As I’ve watched my kids making their way through the school system here in Iowa City, I’ve been struck by how insulated education policy is from the people that the system is supposed to serve. Many school policies are driven by decisions at the federal and state levels, and there is increasingly an ethic that policy judgments should be left to professional administrators (or to business leaders like Bill Gates), who supposedly know best about what we should want for our kids.
Even at the local level, I’ve been surprised by how many decisions seem to be made without regard to community input. For example, at every opportunity our community has expressed opposition to school closings, but our administration continues to float more proposals to close schools. Our administration has also introduced policy changes — such as the recent changes to the school day schedule, or the budget cuts last year — at the eleventh hour, when there is little or no opportunity for community reaction to have any real impact on the decisions.
Other times our district has made changes without sufficiently consulting the people who would most directly be affected by them — for example, in changing the way it employs special education para-educators and in moving special education classrooms from one building to another.
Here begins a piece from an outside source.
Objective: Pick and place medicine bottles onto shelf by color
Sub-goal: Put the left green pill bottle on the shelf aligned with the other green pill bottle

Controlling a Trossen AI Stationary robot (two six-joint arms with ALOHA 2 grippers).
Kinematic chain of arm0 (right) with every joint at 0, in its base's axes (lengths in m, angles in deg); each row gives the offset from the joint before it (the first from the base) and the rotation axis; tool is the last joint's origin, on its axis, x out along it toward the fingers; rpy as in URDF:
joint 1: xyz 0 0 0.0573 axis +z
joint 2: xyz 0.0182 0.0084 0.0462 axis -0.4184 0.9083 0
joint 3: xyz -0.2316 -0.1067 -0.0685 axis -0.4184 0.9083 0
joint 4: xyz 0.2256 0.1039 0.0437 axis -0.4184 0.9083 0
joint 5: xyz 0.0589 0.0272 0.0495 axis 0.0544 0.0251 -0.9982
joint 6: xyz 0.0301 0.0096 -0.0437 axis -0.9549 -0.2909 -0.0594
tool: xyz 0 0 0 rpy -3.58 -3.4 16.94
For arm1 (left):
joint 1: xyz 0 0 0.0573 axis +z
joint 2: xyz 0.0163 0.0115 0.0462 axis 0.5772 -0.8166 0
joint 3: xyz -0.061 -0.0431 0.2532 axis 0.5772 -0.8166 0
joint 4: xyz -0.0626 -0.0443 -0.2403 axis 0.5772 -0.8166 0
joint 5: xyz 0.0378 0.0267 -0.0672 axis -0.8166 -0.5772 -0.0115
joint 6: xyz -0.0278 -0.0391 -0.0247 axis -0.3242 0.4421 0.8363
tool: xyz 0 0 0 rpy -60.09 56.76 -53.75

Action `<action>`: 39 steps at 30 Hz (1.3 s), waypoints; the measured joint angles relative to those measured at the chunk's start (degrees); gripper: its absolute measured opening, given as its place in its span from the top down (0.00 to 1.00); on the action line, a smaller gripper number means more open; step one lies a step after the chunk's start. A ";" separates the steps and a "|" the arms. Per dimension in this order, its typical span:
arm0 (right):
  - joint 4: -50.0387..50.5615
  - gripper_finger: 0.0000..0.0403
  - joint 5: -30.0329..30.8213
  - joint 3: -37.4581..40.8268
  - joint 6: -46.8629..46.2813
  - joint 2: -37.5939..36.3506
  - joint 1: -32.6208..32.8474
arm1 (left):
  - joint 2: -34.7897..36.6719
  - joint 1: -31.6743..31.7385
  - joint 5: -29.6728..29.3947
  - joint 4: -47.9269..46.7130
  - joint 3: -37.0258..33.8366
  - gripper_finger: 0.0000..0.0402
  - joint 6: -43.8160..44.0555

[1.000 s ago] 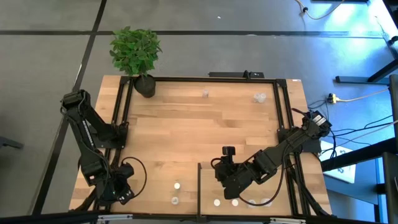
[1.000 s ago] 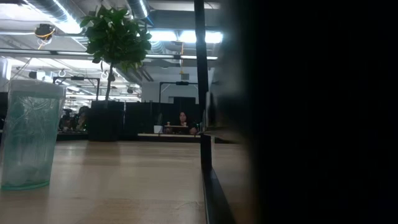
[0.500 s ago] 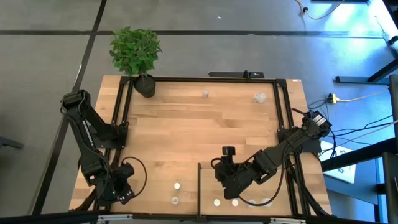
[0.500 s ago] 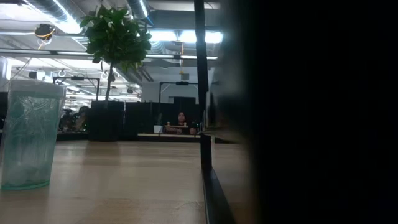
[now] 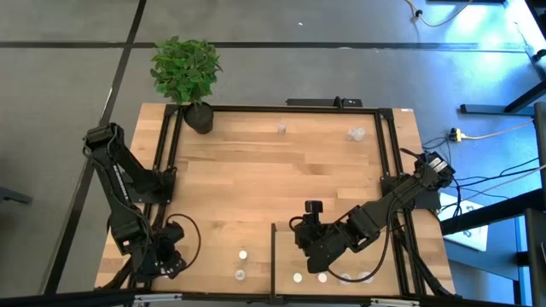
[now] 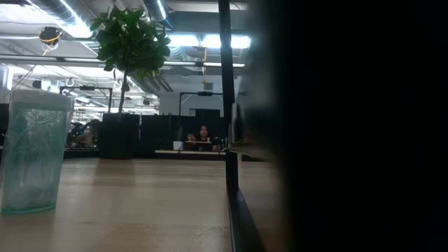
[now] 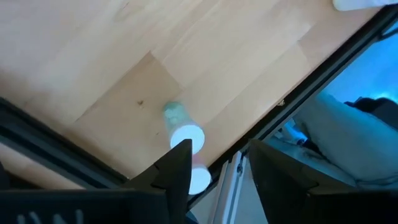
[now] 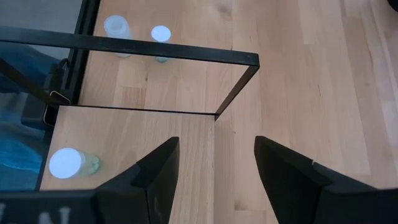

Consulting with affected families and staff is a wise management practice and can only improve the resulting policy decisions.
It is important, of course, to have competent professionals to administer our school system on a day-to-day basis. But the whole point of having an elected school board is to ensure that our school practices and policies are responsive to the community, and not just the preferences of professional administrators.
I’m running for the school board because I want to help make the district more responsive to the community. I’d like to see the board think more critically about policy decisions and, when necessary, stand up to the administration to ensure that the voice of the community is brought to bear on the choices that we make. I believe in the great potential of a democratically responsive public school system.